## Exercise requirements
Reproduce the listing exactly and skip over any pictures.

## Information provided

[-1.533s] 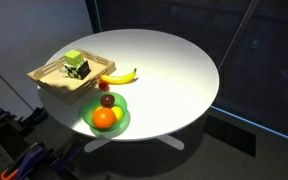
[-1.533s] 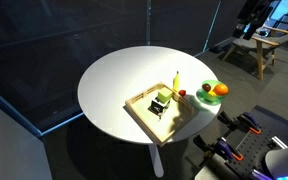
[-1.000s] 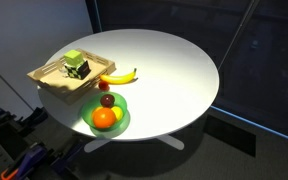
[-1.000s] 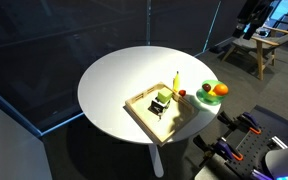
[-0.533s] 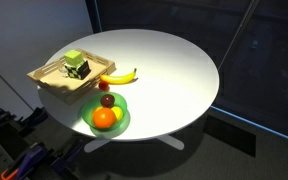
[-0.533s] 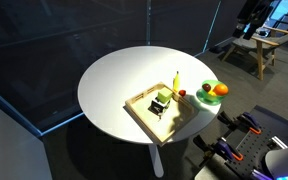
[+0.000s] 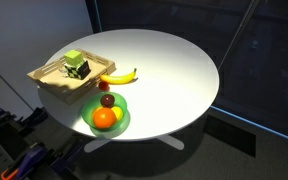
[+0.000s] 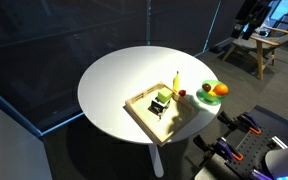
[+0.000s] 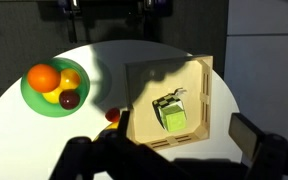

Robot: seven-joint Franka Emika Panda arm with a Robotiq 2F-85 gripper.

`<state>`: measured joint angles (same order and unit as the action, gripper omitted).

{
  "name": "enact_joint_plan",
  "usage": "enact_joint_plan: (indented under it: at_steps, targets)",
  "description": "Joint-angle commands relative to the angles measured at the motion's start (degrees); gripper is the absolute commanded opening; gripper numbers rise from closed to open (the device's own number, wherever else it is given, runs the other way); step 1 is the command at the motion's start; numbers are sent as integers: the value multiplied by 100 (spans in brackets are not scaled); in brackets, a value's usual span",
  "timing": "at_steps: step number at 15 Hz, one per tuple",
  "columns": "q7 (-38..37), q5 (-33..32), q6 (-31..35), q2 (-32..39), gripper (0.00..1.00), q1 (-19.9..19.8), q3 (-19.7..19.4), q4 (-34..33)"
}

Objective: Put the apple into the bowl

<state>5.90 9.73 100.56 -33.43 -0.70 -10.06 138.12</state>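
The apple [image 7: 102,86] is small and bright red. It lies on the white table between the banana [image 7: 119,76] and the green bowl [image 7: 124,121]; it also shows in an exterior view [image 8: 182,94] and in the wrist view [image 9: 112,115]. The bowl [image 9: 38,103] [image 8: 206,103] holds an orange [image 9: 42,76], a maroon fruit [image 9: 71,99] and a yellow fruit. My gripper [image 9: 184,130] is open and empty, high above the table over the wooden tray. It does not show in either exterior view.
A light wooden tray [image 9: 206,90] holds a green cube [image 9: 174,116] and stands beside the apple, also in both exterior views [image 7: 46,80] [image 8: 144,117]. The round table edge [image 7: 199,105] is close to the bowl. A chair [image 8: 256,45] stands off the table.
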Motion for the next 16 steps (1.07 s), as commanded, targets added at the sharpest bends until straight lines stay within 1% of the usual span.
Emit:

## Your solution
[-1.533s] 
[-1.533s] 
[-1.000s] 
[-1.000s] 
[-0.533s] 
[-0.533s] 
[+0.000s] 
[+0.000s] 
[+0.000s] 

Robot: seven-joint Franka Emika Panda arm with a Robotiq 2F-85 gripper.

`<state>`: measured joint angles (same order and unit as the action, gripper omitted).

{
  "name": "enact_joint_plan",
  "usage": "enact_joint_plan: (indented under it: at_steps, targets)",
  "description": "Joint-angle commands relative to the angles measured at the motion's start (degrees); gripper is the absolute commanded opening; gripper numbers rise from closed to open (the device's own number, wherever else it is given, runs the other way); step 1 is the command at the motion's start; numbers are sent as integers: the value multiplied by 100 (spans in brackets are not scaled); in brackets, a value's usual span",
  "timing": "at_steps: step number at 15 Hz, one per tuple",
  "columns": "q7 (-38..37), q5 (-33..32), q6 (-31..35), q2 (-32..39), gripper (0.00..1.00), q1 (-19.9..19.8), q3 (-19.7..19.4), q4 (-34..33)"
}

Objective: Put the apple into the bowl

<state>5.90 9.73 100.56 -33.43 -0.70 -10.06 138.12</state>
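The apple [image 7: 102,86] is small and bright red. It lies on the white table between the banana [image 7: 119,76] and the green bowl [image 7: 124,121]; it also shows in an exterior view [image 8: 182,94] and in the wrist view [image 9: 112,115]. The bowl [image 9: 38,103] [image 8: 206,103] holds an orange [image 9: 42,76], a maroon fruit [image 9: 71,99] and a yellow fruit. My gripper [image 9: 184,130] is open and empty, high above the table over the wooden tray. It does not show in either exterior view.
A light wooden tray [image 9: 206,90] holds a green cube [image 9: 174,116] and stands beside the apple, also in both exterior views [image 7: 46,80] [image 8: 144,117]. The round table edge [image 7: 199,105] is close to the bowl. A chair [image 8: 256,45] stands off the table.
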Motion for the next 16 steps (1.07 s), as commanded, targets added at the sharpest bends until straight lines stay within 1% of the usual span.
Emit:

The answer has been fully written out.